▸ **Work required**
Go through the records and give the number of lines that include "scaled", with nothing else.

▸ **The records**
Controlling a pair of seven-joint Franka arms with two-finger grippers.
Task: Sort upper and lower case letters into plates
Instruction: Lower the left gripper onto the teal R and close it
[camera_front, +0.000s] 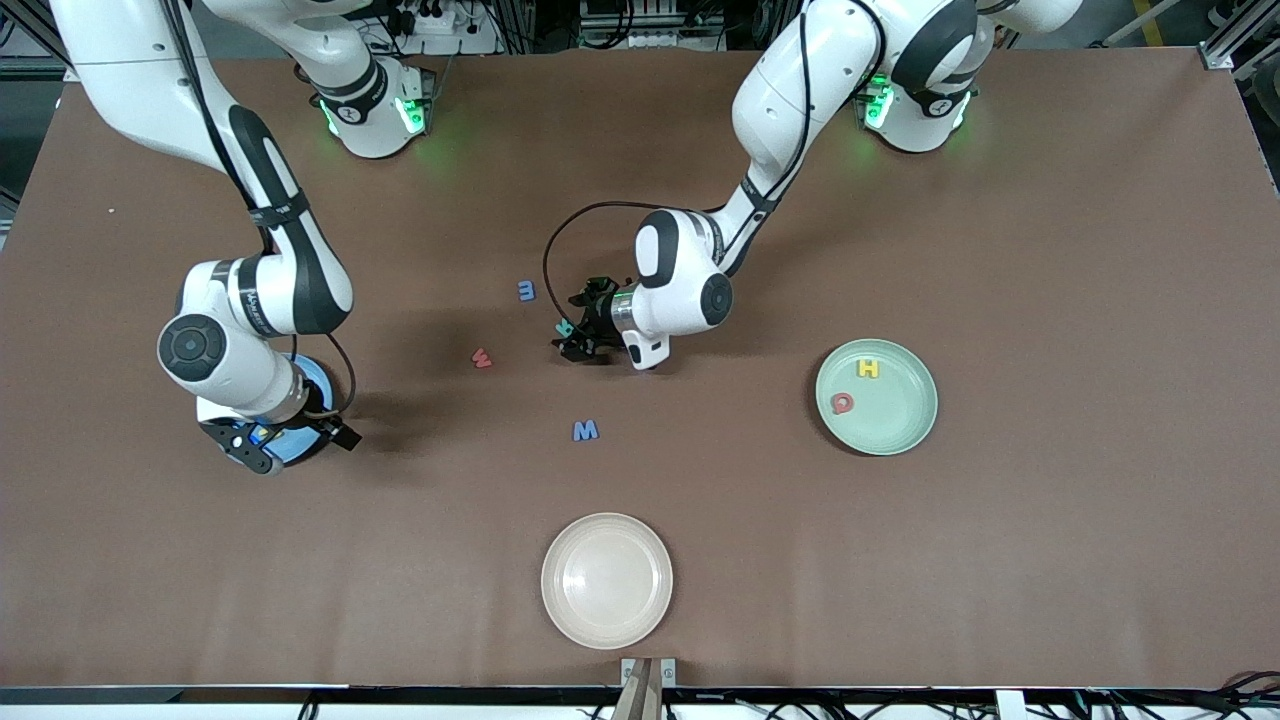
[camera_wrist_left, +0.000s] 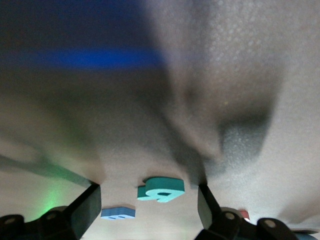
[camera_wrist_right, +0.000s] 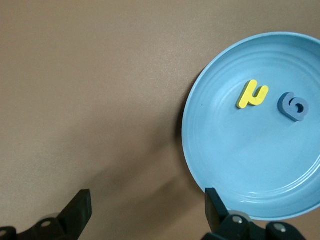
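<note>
1. Left wrist view shows my left gripper (camera_wrist_left: 149, 202) low over the table, its fingers (camera_wrist_left: 86, 206) spread with the teal letter (camera_wrist_left: 161, 189) lying between them, not yet pinched.
2. Around that letter on the table: blue "m" (camera_front: 526, 290) at about eleven o'clock, red "w" (camera_front: 482, 358) at eight, blue "W" (camera_front: 585, 431) at six.
3. My right gripper (camera_wrist_right: 147, 207) waits, spread and empty, over the edge of the blue plate (camera_wrist_right: 210, 150), which holds a yellow letter (camera_wrist_right: 252, 94) and a blue letter (camera_wrist_right: 293, 106).
4. Toward four o'clock sits the mint green plate (camera_front: 900, 430), holding a yellow "H" (camera_front: 869, 368) and a red letter (camera_front: 843, 403).
5. I judge the step to be grasping: next I must squeeze squarely, lift, and choose the plate by case.
</note>
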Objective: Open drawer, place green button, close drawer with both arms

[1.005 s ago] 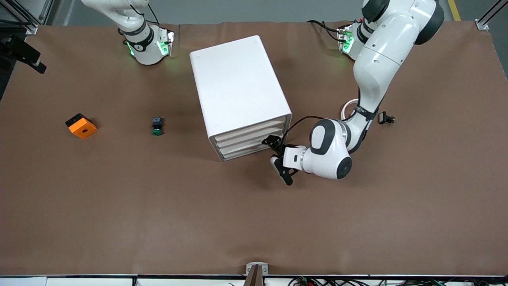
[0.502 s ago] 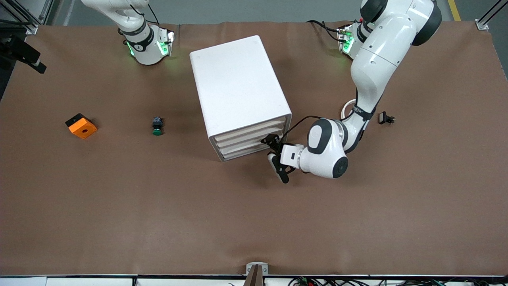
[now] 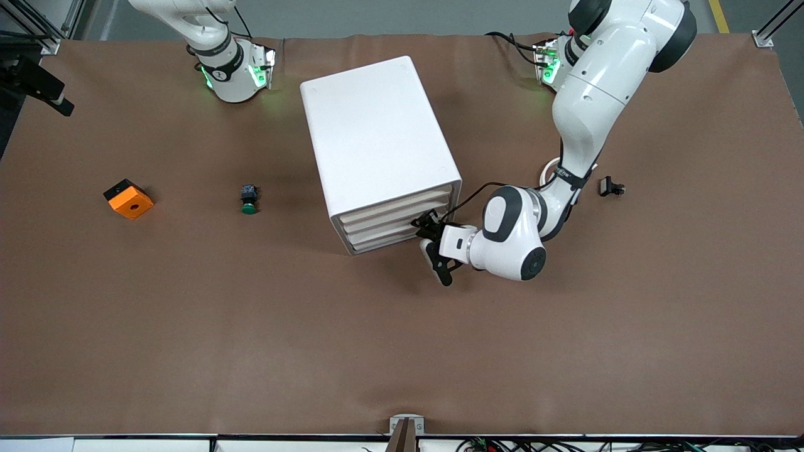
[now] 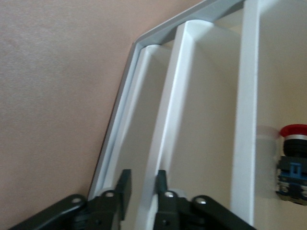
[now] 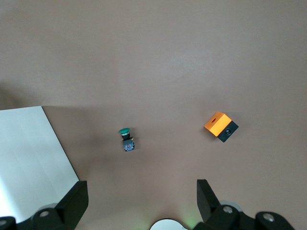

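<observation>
Two arms work at one brown worktop (image 3: 402, 351). The left tool (image 3: 432, 242) sits at the front of the cabinet (image 3: 377, 141), at the corner toward the left arm's end, level with the lowest drawer (image 3: 389, 242). In the left wrist view its fingers (image 4: 123, 189) stand narrow, one on each side of a thin white drawer lip (image 4: 158, 158), touching or all but touching it. All three drawers appear pushed in. A red-capped switch (image 4: 292, 165) shows in that view through the cabinet front.

The right arm waits high above the worktop near its base; the right tool (image 5: 139, 203) is spread wide and holds nothing.

The button (image 3: 249, 198) lies on the worktop between the cabinet and the orange block (image 3: 128, 199), well apart from both. A small black part (image 3: 610, 186) lies toward the left arm's end.
</observation>
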You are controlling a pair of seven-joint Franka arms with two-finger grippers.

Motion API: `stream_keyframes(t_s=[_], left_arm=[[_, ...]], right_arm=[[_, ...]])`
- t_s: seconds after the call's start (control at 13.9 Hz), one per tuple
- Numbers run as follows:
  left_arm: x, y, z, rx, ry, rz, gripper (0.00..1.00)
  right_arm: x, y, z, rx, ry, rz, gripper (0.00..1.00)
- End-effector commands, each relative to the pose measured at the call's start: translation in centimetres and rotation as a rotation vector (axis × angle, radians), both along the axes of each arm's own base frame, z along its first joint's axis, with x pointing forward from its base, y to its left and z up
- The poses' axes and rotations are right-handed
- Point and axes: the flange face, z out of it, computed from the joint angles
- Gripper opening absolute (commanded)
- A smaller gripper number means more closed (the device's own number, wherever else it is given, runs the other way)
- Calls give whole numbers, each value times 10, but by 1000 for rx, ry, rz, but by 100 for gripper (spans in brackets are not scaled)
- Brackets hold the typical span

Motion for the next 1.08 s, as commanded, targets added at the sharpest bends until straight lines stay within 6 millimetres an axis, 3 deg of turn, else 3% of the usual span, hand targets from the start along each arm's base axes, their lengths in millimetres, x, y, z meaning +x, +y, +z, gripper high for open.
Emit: stream_keyframes(t_s=[0.0, 0.36, 0.65, 1.0], left_arm=[[3, 3, -6, -10, -19, 7, 13], [16, 18, -4, 3, -39, 33, 13], [52, 49, 11, -6, -128, 115, 9], [79, 72, 11, 14, -268, 225, 9]], right_arm=[[-7, 3, 2, 15, -15, 4, 100], [-5, 8, 2, 13, -25, 11, 100], [-6, 4, 2, 14, -20, 4, 100], [-6, 4, 2, 14, -21, 4, 100]])
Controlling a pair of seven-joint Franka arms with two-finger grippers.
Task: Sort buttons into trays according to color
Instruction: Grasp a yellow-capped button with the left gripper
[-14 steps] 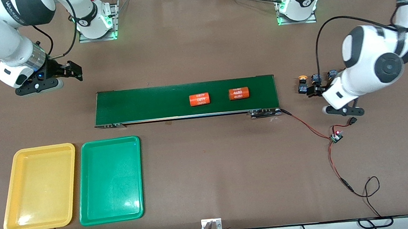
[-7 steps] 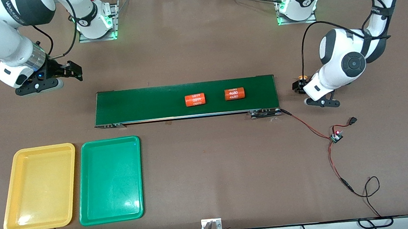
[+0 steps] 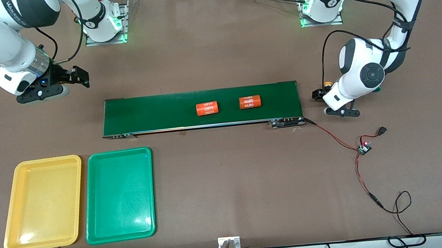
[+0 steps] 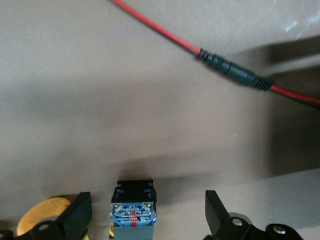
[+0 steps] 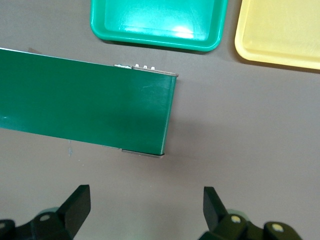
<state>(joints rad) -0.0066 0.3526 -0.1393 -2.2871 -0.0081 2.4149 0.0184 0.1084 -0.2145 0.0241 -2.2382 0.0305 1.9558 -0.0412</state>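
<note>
In the front view the left gripper [image 3: 318,95] sits low over the buttons [image 3: 327,85] on the bench near the left arm's end, just off the belt [image 3: 201,108] that carries two orange cylinders [image 3: 207,108], while the right gripper [image 3: 81,76] waits over bare bench toward the right arm's end and the yellow tray [image 3: 43,203] and green tray [image 3: 119,195] lie empty by the camera-side edge. The left wrist view shows its fingers [image 4: 78,215] spread wide with one black-bodied button [image 4: 132,205] between them untouched and a yellow cap [image 4: 42,221] just beside one finger, so I judge a good grasp means centring on that body, sinking straight down and closing without nudging the neighbour. The right wrist view shows that gripper's fingers [image 5: 80,202] also apart and holding nothing, over the belt end with both trays in sight
</note>
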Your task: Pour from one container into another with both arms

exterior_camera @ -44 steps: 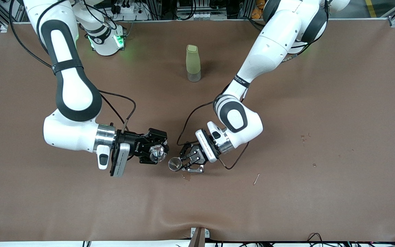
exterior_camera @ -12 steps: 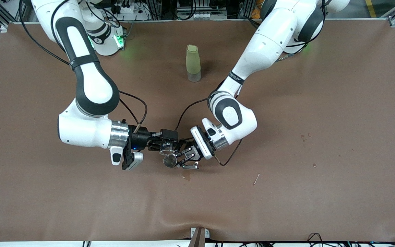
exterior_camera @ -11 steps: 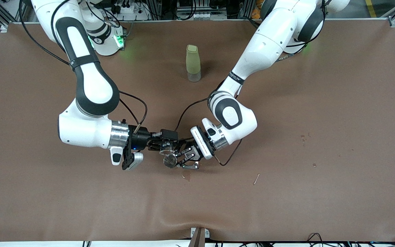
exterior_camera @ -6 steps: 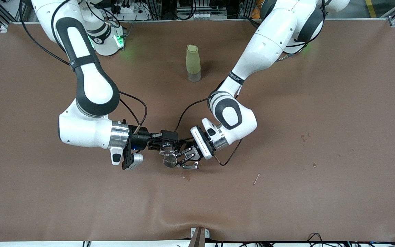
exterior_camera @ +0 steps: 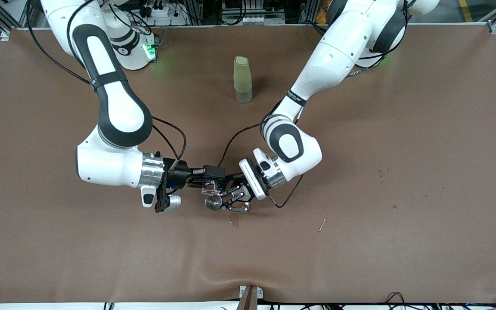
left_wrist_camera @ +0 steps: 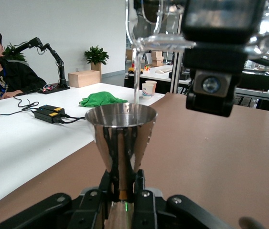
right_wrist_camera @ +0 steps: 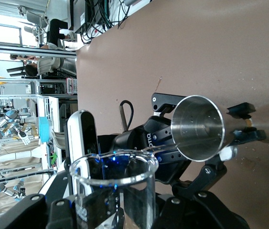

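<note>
My left gripper (exterior_camera: 227, 201) is shut on the narrow waist of a steel jigger (exterior_camera: 213, 201), held upright above the table; in the left wrist view the jigger (left_wrist_camera: 121, 129) stands between my left gripper's (left_wrist_camera: 121, 186) fingers. My right gripper (exterior_camera: 205, 180) is shut on a clear glass beaker (exterior_camera: 209, 187), tipped on its side right over the jigger. A thin stream of clear liquid (left_wrist_camera: 136, 78) falls from the beaker's spout into the jigger's cup. In the right wrist view the beaker (right_wrist_camera: 112, 188) fills the foreground and the jigger's open mouth (right_wrist_camera: 202, 128) sits just past its rim.
A tall pale green bottle (exterior_camera: 243, 79) stands on the brown table (exterior_camera: 381, 241) farther from the front camera, between the two arm bases. A small wet patch (exterior_camera: 233, 222) lies under the grippers. A few specks and a short stick (exterior_camera: 322, 224) lie toward the left arm's end.
Since the earliest frame my right arm has carried the beaker over the jigger and turned it on its side. In the last second both grippers have barely shifted.
</note>
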### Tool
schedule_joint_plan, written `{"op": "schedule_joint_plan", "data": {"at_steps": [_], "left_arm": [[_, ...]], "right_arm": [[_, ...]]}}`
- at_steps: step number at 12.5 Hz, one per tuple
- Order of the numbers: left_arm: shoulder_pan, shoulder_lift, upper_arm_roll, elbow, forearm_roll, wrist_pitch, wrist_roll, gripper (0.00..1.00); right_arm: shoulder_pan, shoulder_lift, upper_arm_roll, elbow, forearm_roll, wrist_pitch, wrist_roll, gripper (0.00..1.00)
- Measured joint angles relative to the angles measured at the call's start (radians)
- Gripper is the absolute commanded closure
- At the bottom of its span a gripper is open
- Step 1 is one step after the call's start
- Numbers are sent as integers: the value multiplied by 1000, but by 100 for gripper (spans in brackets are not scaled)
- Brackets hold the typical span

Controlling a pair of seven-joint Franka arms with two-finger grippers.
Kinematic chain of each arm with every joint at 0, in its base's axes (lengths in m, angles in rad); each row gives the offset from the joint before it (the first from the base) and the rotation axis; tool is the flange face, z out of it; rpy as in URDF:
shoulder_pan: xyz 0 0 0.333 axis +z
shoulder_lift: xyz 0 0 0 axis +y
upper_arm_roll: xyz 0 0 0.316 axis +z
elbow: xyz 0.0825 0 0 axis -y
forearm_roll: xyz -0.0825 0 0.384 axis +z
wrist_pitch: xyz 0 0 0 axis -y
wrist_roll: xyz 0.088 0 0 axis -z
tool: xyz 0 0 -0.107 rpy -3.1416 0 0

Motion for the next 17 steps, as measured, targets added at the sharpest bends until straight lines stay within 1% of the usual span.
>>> {"op": "schedule_joint_plan", "data": {"at_steps": [15,17], "left_arm": [[-1,2,0,0,-23,2,0,100],[-1,2,0,0,-23,2,0,100]], "right_arm": [[3,35,0,37,0,6,237,100],[3,40,0,39,19,8,258,100]]}}
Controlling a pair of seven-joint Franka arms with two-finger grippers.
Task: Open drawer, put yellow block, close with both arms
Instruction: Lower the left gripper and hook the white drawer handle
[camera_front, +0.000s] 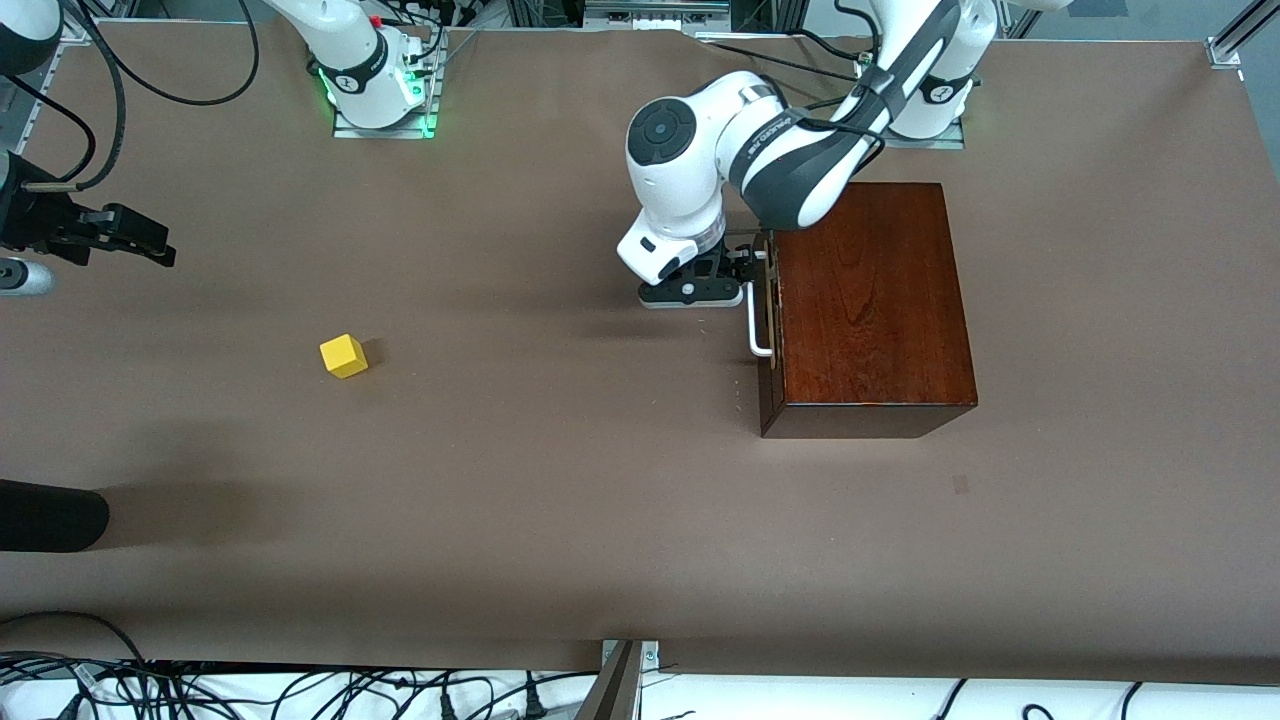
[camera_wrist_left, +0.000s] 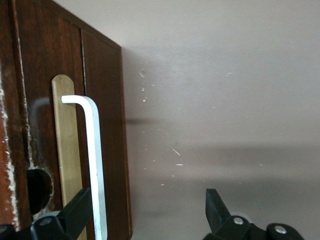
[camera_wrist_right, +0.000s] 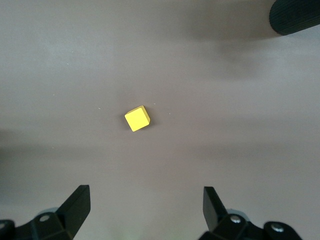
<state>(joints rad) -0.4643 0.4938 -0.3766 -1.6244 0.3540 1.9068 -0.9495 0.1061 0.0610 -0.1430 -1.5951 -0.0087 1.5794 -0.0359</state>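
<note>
The mahogany box (camera_front: 875, 300) stands toward the left arm's end of the table. Its drawer (camera_front: 768, 330) is shut, and its front with the white bar handle (camera_front: 757, 322) faces the right arm's end. My left gripper (camera_front: 748, 266) is open at the handle. In the left wrist view the handle (camera_wrist_left: 95, 160) runs across the drawer front (camera_wrist_left: 102, 100), and my left gripper (camera_wrist_left: 145, 207) has one finger on each side of the bar. The yellow block (camera_front: 344, 355) lies on the table toward the right arm's end. My right gripper (camera_front: 150, 245) is open and empty in the air; its wrist view shows the gripper (camera_wrist_right: 145, 200) and the block (camera_wrist_right: 137, 119).
A black rounded object (camera_front: 50, 515) juts in at the right arm's end of the table, nearer the front camera than the block; it also shows in the right wrist view (camera_wrist_right: 295, 15). Cables and a metal bracket (camera_front: 620, 680) lie along the table's near edge.
</note>
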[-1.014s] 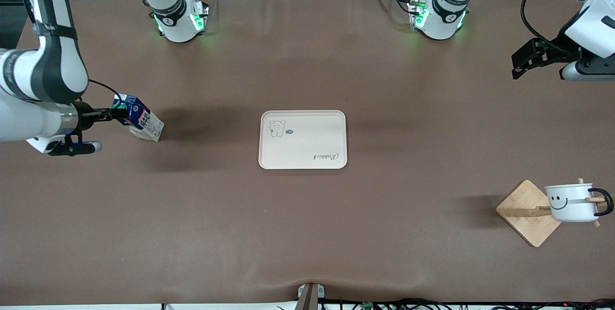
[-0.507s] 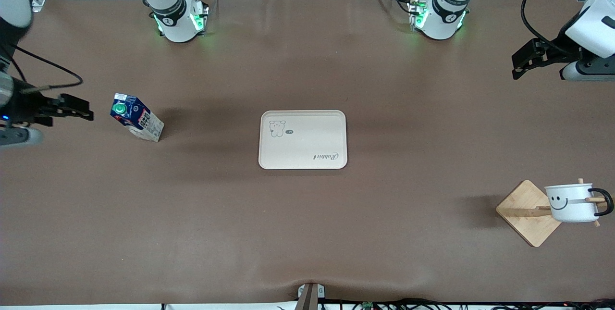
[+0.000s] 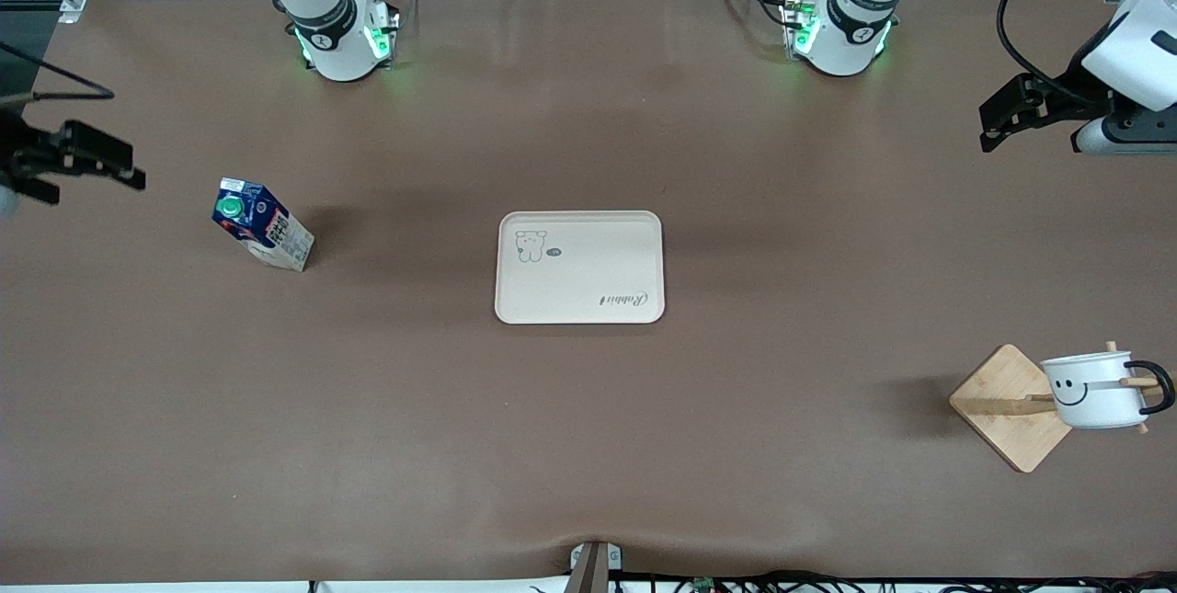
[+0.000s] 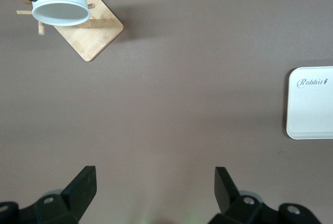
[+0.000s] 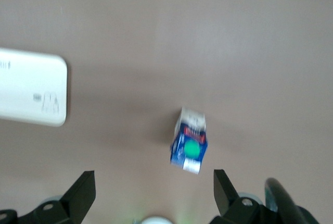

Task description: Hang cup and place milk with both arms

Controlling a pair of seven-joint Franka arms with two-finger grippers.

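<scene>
Change over the preceding second: the right gripper (image 3: 78,161), which had been at the top of the milk (image 3: 261,235), has let go and drawn away to the right arm's edge of the table, leaving the carton standing free on the brown table (image 3: 588,446). The milk sits toward the right arm's end, well apart from the white tray (image 3: 579,267) at the table's centre; if the tray is its intended place, this part of the task appears unfinished, though that is a judgement. The cup (image 3: 1094,389) already hangs by its black handle on a peg of the wooden rack (image 3: 1009,405), at the left arm's end and nearer the front camera than the tray; the hanging step looks complete. The right gripper's 2 fingers stand spread wide, holding and touching nothing. The left gripper (image 3: 1011,110) waits at the left arm's end of the table, likewise wide apart and empty.
</scene>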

▸ **The answer**
2